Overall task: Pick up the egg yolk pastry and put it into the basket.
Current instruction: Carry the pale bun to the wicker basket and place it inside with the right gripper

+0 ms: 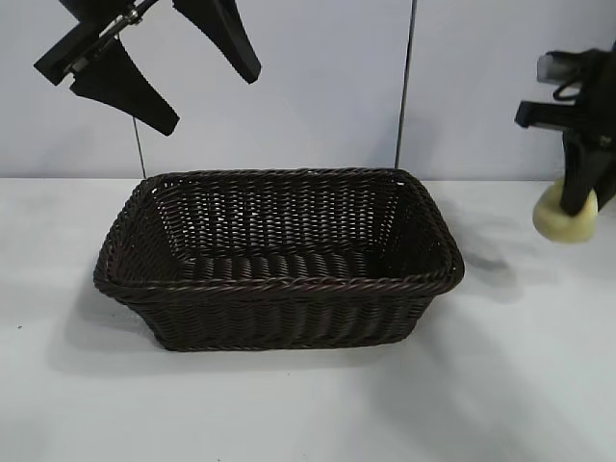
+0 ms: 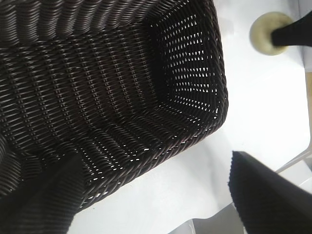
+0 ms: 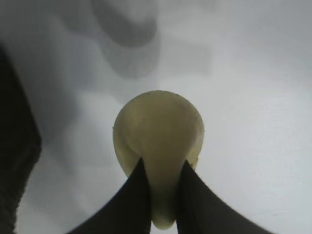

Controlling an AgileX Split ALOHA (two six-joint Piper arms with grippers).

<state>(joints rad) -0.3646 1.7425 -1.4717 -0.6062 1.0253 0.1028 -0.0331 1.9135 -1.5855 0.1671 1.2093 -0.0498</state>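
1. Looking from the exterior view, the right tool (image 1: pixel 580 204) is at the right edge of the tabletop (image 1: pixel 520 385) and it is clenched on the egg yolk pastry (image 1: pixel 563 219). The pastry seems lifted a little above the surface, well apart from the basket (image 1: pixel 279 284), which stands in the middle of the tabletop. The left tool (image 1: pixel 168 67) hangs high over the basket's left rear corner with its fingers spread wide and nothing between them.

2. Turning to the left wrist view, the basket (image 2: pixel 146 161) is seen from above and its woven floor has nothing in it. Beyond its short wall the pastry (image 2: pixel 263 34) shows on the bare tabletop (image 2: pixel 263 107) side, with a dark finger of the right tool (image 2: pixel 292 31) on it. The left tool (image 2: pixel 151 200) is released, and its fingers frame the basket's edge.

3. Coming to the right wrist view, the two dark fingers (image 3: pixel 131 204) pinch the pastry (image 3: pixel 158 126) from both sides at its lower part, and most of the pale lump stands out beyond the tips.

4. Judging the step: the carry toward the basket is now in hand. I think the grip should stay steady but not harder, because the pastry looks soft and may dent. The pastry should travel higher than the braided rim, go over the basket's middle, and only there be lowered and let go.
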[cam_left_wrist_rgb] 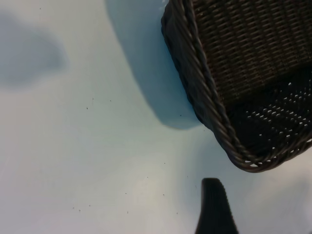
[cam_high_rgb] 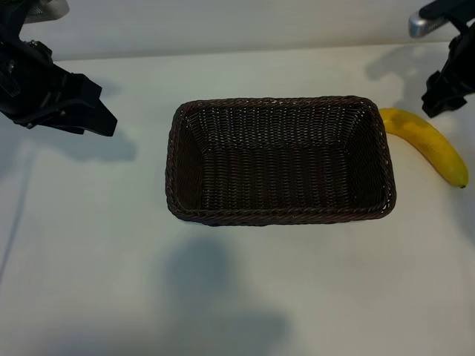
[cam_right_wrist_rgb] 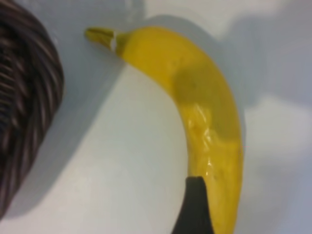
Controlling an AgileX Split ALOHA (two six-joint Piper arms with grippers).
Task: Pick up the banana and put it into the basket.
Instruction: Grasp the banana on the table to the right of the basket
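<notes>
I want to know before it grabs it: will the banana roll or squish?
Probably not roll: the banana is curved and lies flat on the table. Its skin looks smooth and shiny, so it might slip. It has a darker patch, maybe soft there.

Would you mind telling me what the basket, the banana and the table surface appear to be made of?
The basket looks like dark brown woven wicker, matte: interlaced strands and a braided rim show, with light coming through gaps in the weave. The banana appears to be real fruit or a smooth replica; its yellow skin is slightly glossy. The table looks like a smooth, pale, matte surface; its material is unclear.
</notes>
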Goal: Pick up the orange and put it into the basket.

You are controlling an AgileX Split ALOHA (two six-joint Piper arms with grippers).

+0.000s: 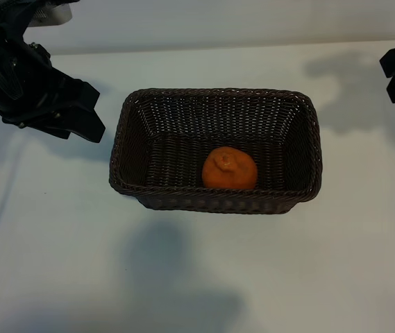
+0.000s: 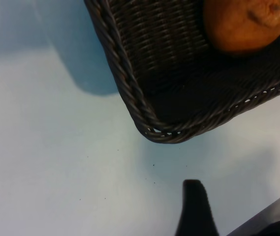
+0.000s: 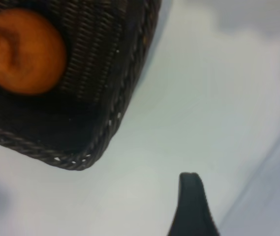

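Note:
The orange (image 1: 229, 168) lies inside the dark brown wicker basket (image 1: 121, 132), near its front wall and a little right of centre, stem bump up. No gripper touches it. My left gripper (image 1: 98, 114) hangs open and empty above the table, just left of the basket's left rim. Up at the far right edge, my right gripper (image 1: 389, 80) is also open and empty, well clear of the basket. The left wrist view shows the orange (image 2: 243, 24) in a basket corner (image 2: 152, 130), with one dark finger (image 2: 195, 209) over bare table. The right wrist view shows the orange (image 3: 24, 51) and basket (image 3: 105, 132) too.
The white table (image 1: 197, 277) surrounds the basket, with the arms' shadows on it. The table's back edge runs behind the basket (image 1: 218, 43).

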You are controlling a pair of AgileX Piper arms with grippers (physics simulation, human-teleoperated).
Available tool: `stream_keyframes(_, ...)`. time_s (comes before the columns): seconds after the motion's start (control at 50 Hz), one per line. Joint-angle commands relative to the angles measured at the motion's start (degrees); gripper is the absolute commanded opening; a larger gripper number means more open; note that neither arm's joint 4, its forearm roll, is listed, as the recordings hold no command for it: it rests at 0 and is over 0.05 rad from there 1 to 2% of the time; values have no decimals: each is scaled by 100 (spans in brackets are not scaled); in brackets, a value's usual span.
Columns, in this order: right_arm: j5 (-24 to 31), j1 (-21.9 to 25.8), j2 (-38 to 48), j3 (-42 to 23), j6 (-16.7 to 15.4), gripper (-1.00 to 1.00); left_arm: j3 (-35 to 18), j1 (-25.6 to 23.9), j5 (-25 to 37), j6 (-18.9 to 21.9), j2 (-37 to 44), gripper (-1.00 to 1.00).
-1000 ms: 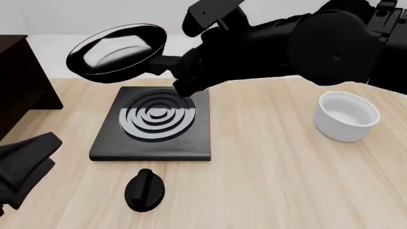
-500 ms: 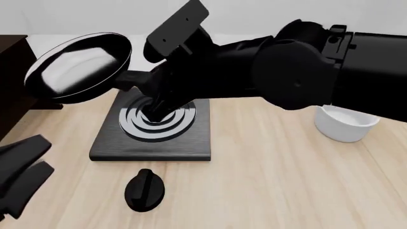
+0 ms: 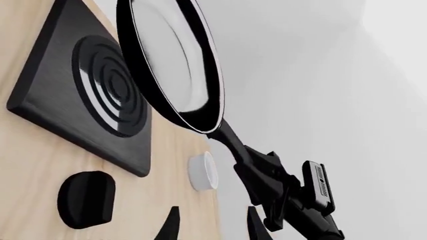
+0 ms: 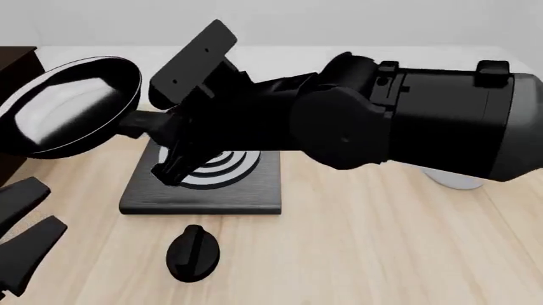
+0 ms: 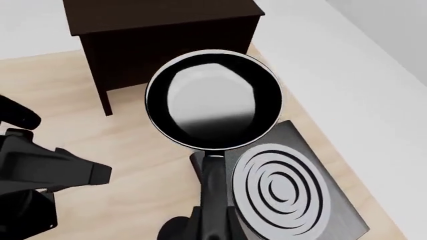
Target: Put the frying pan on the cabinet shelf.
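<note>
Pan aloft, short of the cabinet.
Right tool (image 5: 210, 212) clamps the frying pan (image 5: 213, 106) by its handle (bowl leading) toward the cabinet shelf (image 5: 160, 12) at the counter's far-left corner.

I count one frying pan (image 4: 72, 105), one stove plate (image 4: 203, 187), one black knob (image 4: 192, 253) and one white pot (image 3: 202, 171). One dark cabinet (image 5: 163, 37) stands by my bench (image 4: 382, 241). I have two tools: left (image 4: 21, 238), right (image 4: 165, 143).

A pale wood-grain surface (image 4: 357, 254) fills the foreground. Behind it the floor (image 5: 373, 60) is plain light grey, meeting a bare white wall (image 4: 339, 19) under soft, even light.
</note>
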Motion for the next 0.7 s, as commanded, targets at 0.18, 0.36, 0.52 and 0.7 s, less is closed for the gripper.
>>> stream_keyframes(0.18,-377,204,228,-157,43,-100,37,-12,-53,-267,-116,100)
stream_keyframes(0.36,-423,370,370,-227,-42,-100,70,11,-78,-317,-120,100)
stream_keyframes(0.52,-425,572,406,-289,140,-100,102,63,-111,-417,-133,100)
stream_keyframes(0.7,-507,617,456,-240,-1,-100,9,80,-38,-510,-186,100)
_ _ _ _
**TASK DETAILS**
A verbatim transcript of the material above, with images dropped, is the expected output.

**SOLVED EXERCISE**
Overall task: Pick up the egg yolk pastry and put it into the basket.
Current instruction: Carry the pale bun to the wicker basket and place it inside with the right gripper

+0 ms: 
+0 ms: 
+0 ms: 

Controlling an AgileX Split ALOHA (two six-joint Piper arms with grippers).

<state>(joints rad) -0.3646 1.7425 -1.4717 -0.6062 1.0253 0.1028 -0.0331 1.9135 -1.5855 0.1671 1.2093 -0.0498</state>
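1. Looking from the exterior view, the right tool (image 1: pixel 580 204) is at the right edge of the tabletop (image 1: pixel 520 385) and it is clenched on the egg yolk pastry (image 1: pixel 563 219). The pastry seems lifted a little above the surface, well apart from the basket (image 1: pixel 279 284), which stands in the middle of the tabletop. The left tool (image 1: pixel 168 67) hangs high over the basket's left rear corner with its fingers spread wide and nothing between them.

2. Turning to the left wrist view, the basket (image 2: pixel 146 161) is seen from above and its woven floor has nothing in it. Beyond its short wall the pastry (image 2: pixel 263 34) shows on the bare tabletop (image 2: pixel 263 107) side, with a dark finger of the right tool (image 2: pixel 292 31) on it. The left tool (image 2: pixel 151 200) is released, and its fingers frame the basket's edge.

3. Coming to the right wrist view, the two dark fingers (image 3: pixel 131 204) pinch the pastry (image 3: pixel 158 126) from both sides at its lower part, and most of the pale lump stands out beyond the tips.

4. Judging the step: the carry toward the basket is now in hand. I think the grip should stay steady but not harder, because the pastry looks soft and may dent. The pastry should travel higher than the braided rim, go over the basket's middle, and only there be lowered and let go.
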[cam_left_wrist_rgb] 
[cam_high_rgb] 
[cam_right_wrist_rgb] 
Controlling an AgileX Split ALOHA (two six-joint Piper arms with grippers).
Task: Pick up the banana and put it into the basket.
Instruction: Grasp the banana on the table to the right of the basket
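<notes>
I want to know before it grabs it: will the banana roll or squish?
Probably not roll: the banana is curved and lies flat on the table. Its skin looks smooth and shiny, so it might slip. It has a darker patch, maybe soft there.

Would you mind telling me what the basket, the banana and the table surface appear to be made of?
The basket looks like dark brown woven wicker, matte: interlaced strands and a braided rim show, with light coming through gaps in the weave. The banana appears to be real fruit or a smooth replica; its yellow skin is slightly glossy. The table looks like a smooth, pale, matte surface; its material is unclear.
</notes>
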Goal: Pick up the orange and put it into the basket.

You are controlling an AgileX Split ALOHA (two six-joint Piper arms with grippers).

+0.000s: 
+0.000s: 
+0.000s: 

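Note:
The orange (image 1: 229, 168) lies inside the dark brown wicker basket (image 1: 121, 132), near its front wall and a little right of centre, stem bump up. No gripper touches it. My left gripper (image 1: 98, 114) hangs open and empty above the table, just left of the basket's left rim. Up at the far right edge, my right gripper (image 1: 389, 80) is also open and empty, well clear of the basket. The left wrist view shows the orange (image 2: 243, 24) in a basket corner (image 2: 152, 130), with one dark finger (image 2: 195, 209) over bare table. The right wrist view shows the orange (image 3: 24, 51) and basket (image 3: 105, 132) too.
The white table (image 1: 197, 277) surrounds the basket, with the arms' shadows on it. The table's back edge runs behind the basket (image 1: 218, 43).
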
You are controlling a pair of AgileX Piper arms with grippers (physics simulation, human-teleoperated).
Available tool: `stream_keyframes(_, ...)`. time_s (comes before the columns): seconds after the motion's start (control at 50 Hz), one per line. Joint-angle commands relative to the angles measured at the motion's start (degrees); gripper is the absolute commanded opening; a larger gripper number means more open; note that neither arm's joint 4, its forearm roll, is listed, as the recordings hold no command for it: it rests at 0 and is over 0.05 rad from there 1 to 2% of the time; values have no decimals: each is scaled by 100 (spans in brackets are not scaled); in brackets, a value's usual span.
Columns, in this order: right_arm: j5 (-24 to 31), j1 (-21.9 to 25.8), j2 (-38 to 48), j3 (-42 to 23), j6 (-16.7 to 15.4), gripper (-1.00 to 1.00); left_arm: j3 (-35 to 18), j1 (-25.6 to 23.9), j5 (-25 to 37), j6 (-18.9 to 21.9), j2 (-37 to 44), gripper (-1.00 to 1.00).
-1000 ms: 
-500 ms: 
+0 ms: 
+0 ms: 
+0 ms: 
Target: Put the frying pan on the cabinet shelf.
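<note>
Pan aloft, short of the cabinet.
Right tool (image 5: 210, 212) clamps the frying pan (image 5: 213, 106) by its handle (bowl leading) toward the cabinet shelf (image 5: 160, 12) at the counter's far-left corner.

I count one frying pan (image 4: 72, 105), one stove plate (image 4: 203, 187), one black knob (image 4: 192, 253) and one white pot (image 3: 202, 171). One dark cabinet (image 5: 163, 37) stands by my bench (image 4: 382, 241). I have two tools: left (image 4: 21, 238), right (image 4: 165, 143).

A pale wood-grain surface (image 4: 357, 254) fills the foreground. Behind it the floor (image 5: 373, 60) is plain light grey, meeting a bare white wall (image 4: 339, 19) under soft, even light.
</note>
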Motion for the next 0.7 s, as commanded, targets at 0.18, 0.36, 0.52 and 0.7 s, less is closed for the gripper.
>>> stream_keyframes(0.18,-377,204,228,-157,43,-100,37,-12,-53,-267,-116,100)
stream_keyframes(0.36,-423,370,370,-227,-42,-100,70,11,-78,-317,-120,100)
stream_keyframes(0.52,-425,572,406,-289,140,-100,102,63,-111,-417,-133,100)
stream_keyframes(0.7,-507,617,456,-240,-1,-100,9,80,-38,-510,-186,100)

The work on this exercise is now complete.